TASK ITEM -
Your answer must be an exact copy of the lines from the one holding "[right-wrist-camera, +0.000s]" through the last line of the entries below, with nothing added.

RECORDS SHOWN -
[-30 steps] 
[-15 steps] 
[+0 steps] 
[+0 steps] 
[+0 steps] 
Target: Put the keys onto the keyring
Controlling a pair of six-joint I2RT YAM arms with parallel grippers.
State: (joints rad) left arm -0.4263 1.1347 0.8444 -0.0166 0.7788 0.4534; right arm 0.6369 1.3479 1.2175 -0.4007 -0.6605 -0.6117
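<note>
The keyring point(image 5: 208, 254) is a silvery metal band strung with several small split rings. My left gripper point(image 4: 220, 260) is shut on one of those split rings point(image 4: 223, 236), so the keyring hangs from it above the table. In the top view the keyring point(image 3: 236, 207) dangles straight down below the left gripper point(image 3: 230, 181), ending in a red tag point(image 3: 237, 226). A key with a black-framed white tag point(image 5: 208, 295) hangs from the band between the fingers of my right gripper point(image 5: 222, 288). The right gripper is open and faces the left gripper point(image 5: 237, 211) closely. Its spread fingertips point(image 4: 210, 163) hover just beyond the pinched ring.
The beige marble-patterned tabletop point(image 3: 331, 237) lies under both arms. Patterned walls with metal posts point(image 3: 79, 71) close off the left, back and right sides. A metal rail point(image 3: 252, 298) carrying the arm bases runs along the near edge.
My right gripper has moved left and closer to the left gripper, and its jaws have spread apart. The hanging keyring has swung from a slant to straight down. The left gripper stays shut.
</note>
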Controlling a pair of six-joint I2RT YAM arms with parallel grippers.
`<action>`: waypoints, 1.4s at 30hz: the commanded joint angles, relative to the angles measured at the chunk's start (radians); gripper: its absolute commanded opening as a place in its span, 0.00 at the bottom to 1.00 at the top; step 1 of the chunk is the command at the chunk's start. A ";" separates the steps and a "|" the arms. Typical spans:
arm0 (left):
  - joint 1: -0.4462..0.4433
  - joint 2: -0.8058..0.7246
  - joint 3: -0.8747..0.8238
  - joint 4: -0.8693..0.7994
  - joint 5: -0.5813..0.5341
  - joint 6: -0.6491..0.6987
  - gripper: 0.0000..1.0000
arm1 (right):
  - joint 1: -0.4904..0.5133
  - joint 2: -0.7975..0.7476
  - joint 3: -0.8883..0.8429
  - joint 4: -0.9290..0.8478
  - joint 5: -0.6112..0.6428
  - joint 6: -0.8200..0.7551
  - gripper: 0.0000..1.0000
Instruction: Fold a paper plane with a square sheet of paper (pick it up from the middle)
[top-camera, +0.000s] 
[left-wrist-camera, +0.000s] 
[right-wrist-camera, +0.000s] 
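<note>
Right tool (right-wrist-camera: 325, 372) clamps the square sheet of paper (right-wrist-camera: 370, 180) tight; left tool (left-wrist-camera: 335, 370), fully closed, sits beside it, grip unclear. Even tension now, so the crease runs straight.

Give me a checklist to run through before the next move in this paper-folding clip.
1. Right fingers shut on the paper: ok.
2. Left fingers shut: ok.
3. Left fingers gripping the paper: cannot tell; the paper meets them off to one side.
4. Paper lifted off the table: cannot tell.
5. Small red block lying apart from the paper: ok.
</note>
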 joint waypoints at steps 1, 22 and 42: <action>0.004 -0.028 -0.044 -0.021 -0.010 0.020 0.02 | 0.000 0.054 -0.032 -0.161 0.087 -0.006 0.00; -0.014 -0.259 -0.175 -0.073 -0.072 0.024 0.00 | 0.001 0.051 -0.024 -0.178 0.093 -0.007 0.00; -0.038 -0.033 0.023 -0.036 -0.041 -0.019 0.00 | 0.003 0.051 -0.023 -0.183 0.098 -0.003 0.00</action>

RESULT OF THIS EXERCISE -
[right-wrist-camera, +0.000s] 
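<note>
Right tool (right-wrist-camera: 325, 372) clamps the square sheet of paper (right-wrist-camera: 370, 180) tight; left tool (left-wrist-camera: 335, 370), fully closed, sits beside it, grip unclear. Even tension now, so the crease runs straight.

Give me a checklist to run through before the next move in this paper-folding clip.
1. Right fingers shut on the paper: ok.
2. Left fingers shut: ok.
3. Left fingers gripping the paper: cannot tell; the paper meets them off to one side.
4. Paper lifted off the table: cannot tell.
5. Small red block lying apart from the paper: ok.
</note>
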 joint waypoints at steps 1, 22 and 42: <action>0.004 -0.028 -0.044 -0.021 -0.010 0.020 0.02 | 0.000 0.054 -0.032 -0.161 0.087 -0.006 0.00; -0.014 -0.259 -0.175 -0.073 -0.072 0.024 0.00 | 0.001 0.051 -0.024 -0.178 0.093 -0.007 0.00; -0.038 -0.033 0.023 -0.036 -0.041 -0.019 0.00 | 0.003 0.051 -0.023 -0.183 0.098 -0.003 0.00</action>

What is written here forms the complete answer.